Application of the Brief Observation of Social Communication Change (BOSCC) to a Short Term Parent Mediated Intervention Trial

Friday, May 12, 2017: 12:00 PM-1:40 PM
Golden Gate Ballroom (Marriott Marquis Hotel)
K. Sterrett1, T. Carr2, M. L. Mattos3, W. I. Shih4, A. Gulsrud5 and C. Kasari1, (1)University of California Los Angeles, Los Angeles, CA, (2)Autism Discovery Institute, Rady Children’s Hospital San Diego, San Diego, CA, (3)University of California, Los Angeles, Woodland Hills, CA, (4)University of California, Los Angeles, Los Angeles, CA, (5)UCLA Semel Institute for Neuroscience & Human Behavior, Los Angeles, CA
Background: The measurement of small yet meaningful social communication change in children with autism spectrum disorder (ASD) is critically important to the development of effective short-term interventions (McConachie et al., 2015). To that end, the Brief Observation of Social Communication Change was developed (BOSCC; Grzadzinski, Lord et al., 2016). The BOSCC is a measure of social communication change for use in children with little to no language coded from parent-child play interactions. It has been found to have high inter-rater, test-retest and convergence with other measures (Gradzinski et al., 2016; Kitzerow et al., 2015).

Objectives: To assess the sensitivity to change of the BOSCC over the course of a short term (10-week; 20 sessions) randomized intervention trial and three months later at follow-up. Additionally, to determine the effect of a number of moderating variables on BOSCC scores at entry.

Methods: Eighty-six parent child dyads were randomized to receive a ten-week parent mediated social communication intervention. A prior analysis found that the group receiving the parent-mediated JASPER intervention spent significantly more time spent jointly engaged and showed higher parental responsivity compared with the psychoeducation control group (Kasari et al., 2015; Shire, Gulsrud & Kasari, 2016). The primary outcome measure for this analysis was the BOSCC, scored by two reliable coders from a ten-minute unstructured parent-child play interaction. Additionally, data from the Autism Diagnostic Observation Schedule (ADOS), Early Social Communication Scales (ESCS), the Mullen Scales of Early Learning (MSEL), the Reynell Developmental Language Scales-Revised (Reynell) and Maternal Behavior Responsiveness Scales (MBRS) as well as demographic information were collected at each time point.

Results: Group differences on BOSCC TOTAL composite or domain scores were not found and so data was collapsed across groups. Change across time was assessed at the item, domain, and composite level using a linear mixed effects model. Overall, there was a significant decrease (signifying improvement) on BOSCC scores for the total composite score (d=.56) as well as both the social communication (SC; d=.56) and restricted and repetitive behaviors domains (RRB; d=.27).
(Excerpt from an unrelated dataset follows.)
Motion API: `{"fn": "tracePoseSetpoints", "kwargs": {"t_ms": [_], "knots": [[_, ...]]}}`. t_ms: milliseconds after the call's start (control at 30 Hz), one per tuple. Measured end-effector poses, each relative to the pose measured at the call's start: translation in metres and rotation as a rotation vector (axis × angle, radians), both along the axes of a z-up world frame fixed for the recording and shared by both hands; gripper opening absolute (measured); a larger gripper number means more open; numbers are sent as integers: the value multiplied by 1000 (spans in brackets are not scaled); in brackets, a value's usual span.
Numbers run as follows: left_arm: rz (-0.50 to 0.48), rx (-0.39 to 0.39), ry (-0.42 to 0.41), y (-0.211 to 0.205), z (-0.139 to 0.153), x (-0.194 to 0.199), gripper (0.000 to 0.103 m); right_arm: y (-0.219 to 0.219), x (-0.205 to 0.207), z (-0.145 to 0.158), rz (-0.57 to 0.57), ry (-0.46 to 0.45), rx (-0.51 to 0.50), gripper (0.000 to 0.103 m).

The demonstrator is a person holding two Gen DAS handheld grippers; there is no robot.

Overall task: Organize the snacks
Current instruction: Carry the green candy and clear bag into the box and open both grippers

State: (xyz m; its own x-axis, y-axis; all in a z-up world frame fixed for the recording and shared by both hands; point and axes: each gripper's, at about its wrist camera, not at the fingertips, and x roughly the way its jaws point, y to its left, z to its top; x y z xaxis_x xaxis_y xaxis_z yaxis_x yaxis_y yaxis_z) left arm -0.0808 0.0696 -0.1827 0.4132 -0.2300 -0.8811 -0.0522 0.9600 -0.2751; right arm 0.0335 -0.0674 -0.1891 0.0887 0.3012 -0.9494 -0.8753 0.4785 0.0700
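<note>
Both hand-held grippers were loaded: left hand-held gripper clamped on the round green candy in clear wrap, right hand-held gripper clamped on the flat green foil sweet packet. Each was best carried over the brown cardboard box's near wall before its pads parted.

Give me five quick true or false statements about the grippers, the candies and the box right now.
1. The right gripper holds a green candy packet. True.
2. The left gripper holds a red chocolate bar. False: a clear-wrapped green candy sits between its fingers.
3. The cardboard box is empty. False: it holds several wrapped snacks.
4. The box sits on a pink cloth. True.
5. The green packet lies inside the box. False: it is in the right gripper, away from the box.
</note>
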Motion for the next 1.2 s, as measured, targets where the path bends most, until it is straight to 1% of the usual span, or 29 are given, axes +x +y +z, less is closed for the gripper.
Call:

These decreases maintained at follow-up. Seven of ten SC domain items evidenced significant decreases from entry to exit (table 1). A median split was conducted for significantly correlated predictors and independent samples T-tests were run comparing the TOTAL composite scores of the median split groups. Significant differences on BOSCC scores at entry were found between the median-split groups for mental age (MA), IJA, composite language score, and parental responsivity (Table 2) with lower BOSCC scores associated with higher abilities.

Conclusions: Overall, the sensitivity of the BOSCC as a measure of social communication change was confirmed. Significant differences were found over the ten-week intervention period which were maintained at follow-up three months later. Additionally, it was found that a number of predictors such as MA, IJA, language, and caregiver responsiveness moderate BOSCC scores at entry. As caregiver responsiveness was found to be related to BOSCC scores, future directions include further exploration of the parental factors that influence the validity of the BOSCC as a measure of children’s social communication change.